Volvo Penta IPS wins 2005 Volvo Technology Award11/04/2005
The award will be handed out by Volvos CEO Leif Johansson in connection with the Annual General Meeting of AB Volvo on April 12. Volvo Penta’s new Inboard Performance System makes boats faster, stronger, quieter, cleaner and as easy to maneuver as a normal passenger car. It also creates more room onboard for living, for example. In simplified terms, the new system features propellers that are turned in the direction in which the boat is traveling. Volvo Penta has placed pull and counter-rotating propellers through the bottom of the hull, which provides the boat with significantly improved performance, compared with traditional shaft installations.
The group of engineers that has now been presented with the 2005 Volvo Technology Award for developing the new system consists of Lennart Arvidsson, Staffan Månsson, Benny Hedlund and Kåre Jonsson, all from Volvo Penta, and Oddbjörn Hallenstvedt and Jukka Tuuliainen from Volvo Powertrain. The six winners will share the SEK 200,000 prize.
Forward-facing propellers are in fact entirely logical; it’s just that no one has taken this approach before in the leisure boat industry. Because the propellers are mounted at the forward end of the propulsion unit, they can function in undisturbed water and achieve maximum efficiency. The propeller backwash is absolutely parallel with the bottom of the boat, so that all the power developed drives the boat forward. Efficiency is further enhanced by the twin-prop technology with counter-rotating propellers, since rotation losses are canceled out.
The low-speed maneuverability of boats with conventional straight shafts is severely restricted because the rudder can only control part of the propeller wash – most of the power drives the boat forward in a straight line. With its steerable drive units, the Volvo Penta IP system offers a completely different handling performance. When the drive unit is turned, the whole of the propeller wash, and all power, is turned in the desired direction. The boat is easy and fast-turning, even at low speeds. It is also very simple to maneuver, both forward and in reverse.

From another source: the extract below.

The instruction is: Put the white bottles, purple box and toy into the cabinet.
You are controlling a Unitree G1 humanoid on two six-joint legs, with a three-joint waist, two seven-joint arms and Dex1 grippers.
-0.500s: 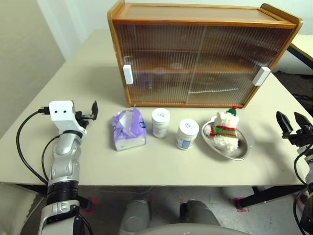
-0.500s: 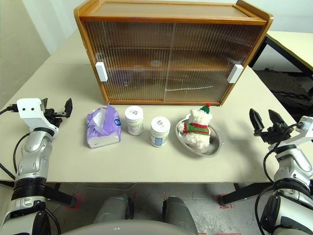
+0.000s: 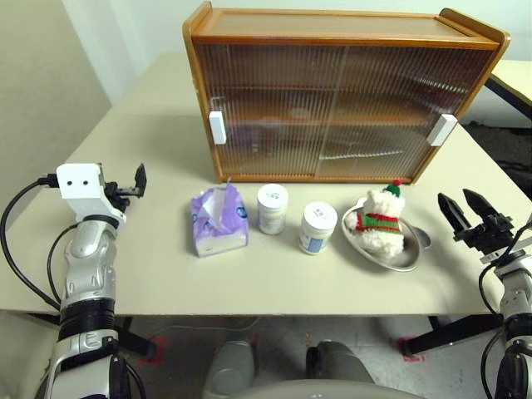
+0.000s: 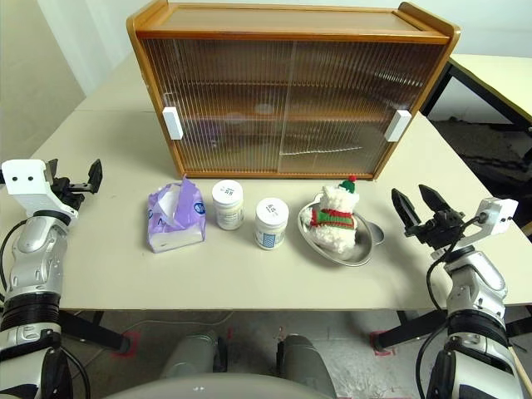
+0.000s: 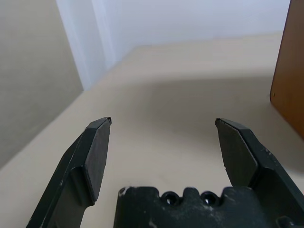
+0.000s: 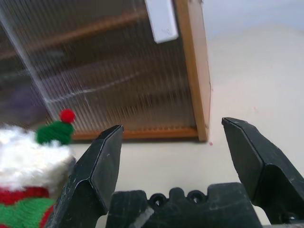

With its IPS control system, Volvo Penta is the first company in the world to provide end consumers with “fly-by-wire” technology – and is even ahead of the automotive industry in this regard. At high speeds the focus is on driving pleasure. The boat maintains a highly stable course, but responds quickly to the driver’s commands and has a very tight turning circle. Handling is easier and more predictable enabling the driver to maintain better control over the ride.
According to Volvo Penta’s own calculations, the new system provides the following improvements compared with boats that are equipped with inboard engines and straight shafts.
The IP system is up to:
· 20% faster
· 30% more fuel-efficient
· has 15% greater acceleration
· 50% lower noise and vibration levels, and is
· 75% faster to install in boatyards
· Moreover, the IP system means that:
· Exhaust noise is completely eliminated
· Handling is dramatically easier, and
· The compact construction provides more space onboard for living quarters.
The Volvo Penta IPS is the biggest news to emerge from the highly active and successful Volvo Penta unit since the introduction of its market-leading Aquamatic stern-drive system in 1959. Several of the world’s foremost builders of leisure boats took part in the development of IPS, which since being launched in January 2005 has become a major success among customers.
The Volvo Technology Award was established in 1988 to mark outstanding technical advances that will contribute to Volvo’s high-tech image and further the Group’s technological expertise in the future.